▶ **What this task involves**
Write the full listing out again, keeping every line exactly as it is.

----------------

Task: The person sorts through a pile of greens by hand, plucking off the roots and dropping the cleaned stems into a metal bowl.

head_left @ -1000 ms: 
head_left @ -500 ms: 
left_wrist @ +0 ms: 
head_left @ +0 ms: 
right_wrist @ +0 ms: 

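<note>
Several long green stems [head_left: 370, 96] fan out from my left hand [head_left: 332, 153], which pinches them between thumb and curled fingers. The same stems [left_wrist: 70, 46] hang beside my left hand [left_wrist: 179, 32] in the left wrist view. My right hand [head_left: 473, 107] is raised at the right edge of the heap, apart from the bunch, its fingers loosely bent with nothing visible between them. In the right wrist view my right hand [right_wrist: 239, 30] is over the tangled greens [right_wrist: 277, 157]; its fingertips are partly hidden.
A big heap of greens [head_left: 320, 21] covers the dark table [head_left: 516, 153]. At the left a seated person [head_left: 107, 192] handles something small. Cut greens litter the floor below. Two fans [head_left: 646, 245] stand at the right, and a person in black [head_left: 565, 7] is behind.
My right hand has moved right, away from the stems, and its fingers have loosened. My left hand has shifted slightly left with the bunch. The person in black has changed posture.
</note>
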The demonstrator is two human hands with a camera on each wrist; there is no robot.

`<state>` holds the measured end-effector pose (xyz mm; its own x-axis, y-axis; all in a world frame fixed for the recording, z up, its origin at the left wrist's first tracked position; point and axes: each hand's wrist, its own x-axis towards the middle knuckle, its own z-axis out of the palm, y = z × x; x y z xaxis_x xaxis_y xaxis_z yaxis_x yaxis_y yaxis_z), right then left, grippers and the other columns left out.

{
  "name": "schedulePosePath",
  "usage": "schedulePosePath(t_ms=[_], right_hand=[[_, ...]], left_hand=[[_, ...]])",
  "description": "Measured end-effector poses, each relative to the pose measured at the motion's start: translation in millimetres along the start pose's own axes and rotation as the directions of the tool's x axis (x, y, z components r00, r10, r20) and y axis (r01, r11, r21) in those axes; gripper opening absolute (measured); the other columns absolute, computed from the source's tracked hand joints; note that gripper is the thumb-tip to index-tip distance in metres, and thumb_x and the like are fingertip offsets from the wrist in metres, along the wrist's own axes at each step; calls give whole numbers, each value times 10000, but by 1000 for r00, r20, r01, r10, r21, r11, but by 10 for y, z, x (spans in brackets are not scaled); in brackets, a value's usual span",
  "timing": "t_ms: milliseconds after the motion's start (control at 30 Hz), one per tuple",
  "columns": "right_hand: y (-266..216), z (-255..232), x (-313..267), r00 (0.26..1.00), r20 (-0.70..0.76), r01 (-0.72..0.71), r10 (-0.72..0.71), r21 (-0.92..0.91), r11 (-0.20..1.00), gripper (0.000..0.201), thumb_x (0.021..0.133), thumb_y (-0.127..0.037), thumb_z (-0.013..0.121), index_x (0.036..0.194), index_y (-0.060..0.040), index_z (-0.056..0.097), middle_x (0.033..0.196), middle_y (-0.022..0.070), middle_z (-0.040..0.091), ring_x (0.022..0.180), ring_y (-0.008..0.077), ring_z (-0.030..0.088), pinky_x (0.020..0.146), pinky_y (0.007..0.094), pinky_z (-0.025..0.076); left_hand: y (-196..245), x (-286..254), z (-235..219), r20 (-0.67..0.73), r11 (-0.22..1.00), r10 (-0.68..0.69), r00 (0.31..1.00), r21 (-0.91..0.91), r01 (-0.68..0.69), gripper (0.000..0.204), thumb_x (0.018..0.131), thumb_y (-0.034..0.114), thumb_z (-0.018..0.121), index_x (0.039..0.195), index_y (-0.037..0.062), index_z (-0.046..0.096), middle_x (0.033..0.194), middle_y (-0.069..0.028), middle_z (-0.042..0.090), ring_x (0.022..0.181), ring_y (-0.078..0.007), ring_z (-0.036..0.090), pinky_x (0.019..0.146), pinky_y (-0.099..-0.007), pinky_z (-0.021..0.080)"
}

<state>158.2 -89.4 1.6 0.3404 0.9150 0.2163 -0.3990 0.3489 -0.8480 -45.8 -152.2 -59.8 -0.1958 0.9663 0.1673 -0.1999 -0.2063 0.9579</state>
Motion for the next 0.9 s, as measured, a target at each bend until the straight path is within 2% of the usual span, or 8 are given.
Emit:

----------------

▶ **Answer to the problem**
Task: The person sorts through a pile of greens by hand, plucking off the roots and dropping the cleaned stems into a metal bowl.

head_left @ -1000 ms: 
head_left @ -500 ms: 
left_wrist @ +0 ms: 
head_left @ +0 ms: 
right_wrist @ +0 ms: 

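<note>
Several long green stems [head_left: 370, 96] fan out from my left hand [head_left: 332, 153], which pinches them between thumb and curled fingers. The same stems [left_wrist: 70, 46] hang beside my left hand [left_wrist: 179, 32] in the left wrist view. My right hand [head_left: 473, 107] is raised at the right edge of the heap, apart from the bunch, its fingers loosely bent with nothing visible between them. In the right wrist view my right hand [right_wrist: 239, 30] is over the tangled greens [right_wrist: 277, 157]; its fingertips are partly hidden.
A big heap of greens [head_left: 320, 21] covers the dark table [head_left: 516, 153]. At the left a seated person [head_left: 107, 192] handles something small. Cut greens litter the floor below. Two fans [head_left: 646, 245] stand at the right, and a person in black [head_left: 565, 7] is behind.
My right hand has moved right, away from the stems, and its fingers have loosened. My left hand has shifted slightly left with the bunch. The person in black has changed posture.
</note>
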The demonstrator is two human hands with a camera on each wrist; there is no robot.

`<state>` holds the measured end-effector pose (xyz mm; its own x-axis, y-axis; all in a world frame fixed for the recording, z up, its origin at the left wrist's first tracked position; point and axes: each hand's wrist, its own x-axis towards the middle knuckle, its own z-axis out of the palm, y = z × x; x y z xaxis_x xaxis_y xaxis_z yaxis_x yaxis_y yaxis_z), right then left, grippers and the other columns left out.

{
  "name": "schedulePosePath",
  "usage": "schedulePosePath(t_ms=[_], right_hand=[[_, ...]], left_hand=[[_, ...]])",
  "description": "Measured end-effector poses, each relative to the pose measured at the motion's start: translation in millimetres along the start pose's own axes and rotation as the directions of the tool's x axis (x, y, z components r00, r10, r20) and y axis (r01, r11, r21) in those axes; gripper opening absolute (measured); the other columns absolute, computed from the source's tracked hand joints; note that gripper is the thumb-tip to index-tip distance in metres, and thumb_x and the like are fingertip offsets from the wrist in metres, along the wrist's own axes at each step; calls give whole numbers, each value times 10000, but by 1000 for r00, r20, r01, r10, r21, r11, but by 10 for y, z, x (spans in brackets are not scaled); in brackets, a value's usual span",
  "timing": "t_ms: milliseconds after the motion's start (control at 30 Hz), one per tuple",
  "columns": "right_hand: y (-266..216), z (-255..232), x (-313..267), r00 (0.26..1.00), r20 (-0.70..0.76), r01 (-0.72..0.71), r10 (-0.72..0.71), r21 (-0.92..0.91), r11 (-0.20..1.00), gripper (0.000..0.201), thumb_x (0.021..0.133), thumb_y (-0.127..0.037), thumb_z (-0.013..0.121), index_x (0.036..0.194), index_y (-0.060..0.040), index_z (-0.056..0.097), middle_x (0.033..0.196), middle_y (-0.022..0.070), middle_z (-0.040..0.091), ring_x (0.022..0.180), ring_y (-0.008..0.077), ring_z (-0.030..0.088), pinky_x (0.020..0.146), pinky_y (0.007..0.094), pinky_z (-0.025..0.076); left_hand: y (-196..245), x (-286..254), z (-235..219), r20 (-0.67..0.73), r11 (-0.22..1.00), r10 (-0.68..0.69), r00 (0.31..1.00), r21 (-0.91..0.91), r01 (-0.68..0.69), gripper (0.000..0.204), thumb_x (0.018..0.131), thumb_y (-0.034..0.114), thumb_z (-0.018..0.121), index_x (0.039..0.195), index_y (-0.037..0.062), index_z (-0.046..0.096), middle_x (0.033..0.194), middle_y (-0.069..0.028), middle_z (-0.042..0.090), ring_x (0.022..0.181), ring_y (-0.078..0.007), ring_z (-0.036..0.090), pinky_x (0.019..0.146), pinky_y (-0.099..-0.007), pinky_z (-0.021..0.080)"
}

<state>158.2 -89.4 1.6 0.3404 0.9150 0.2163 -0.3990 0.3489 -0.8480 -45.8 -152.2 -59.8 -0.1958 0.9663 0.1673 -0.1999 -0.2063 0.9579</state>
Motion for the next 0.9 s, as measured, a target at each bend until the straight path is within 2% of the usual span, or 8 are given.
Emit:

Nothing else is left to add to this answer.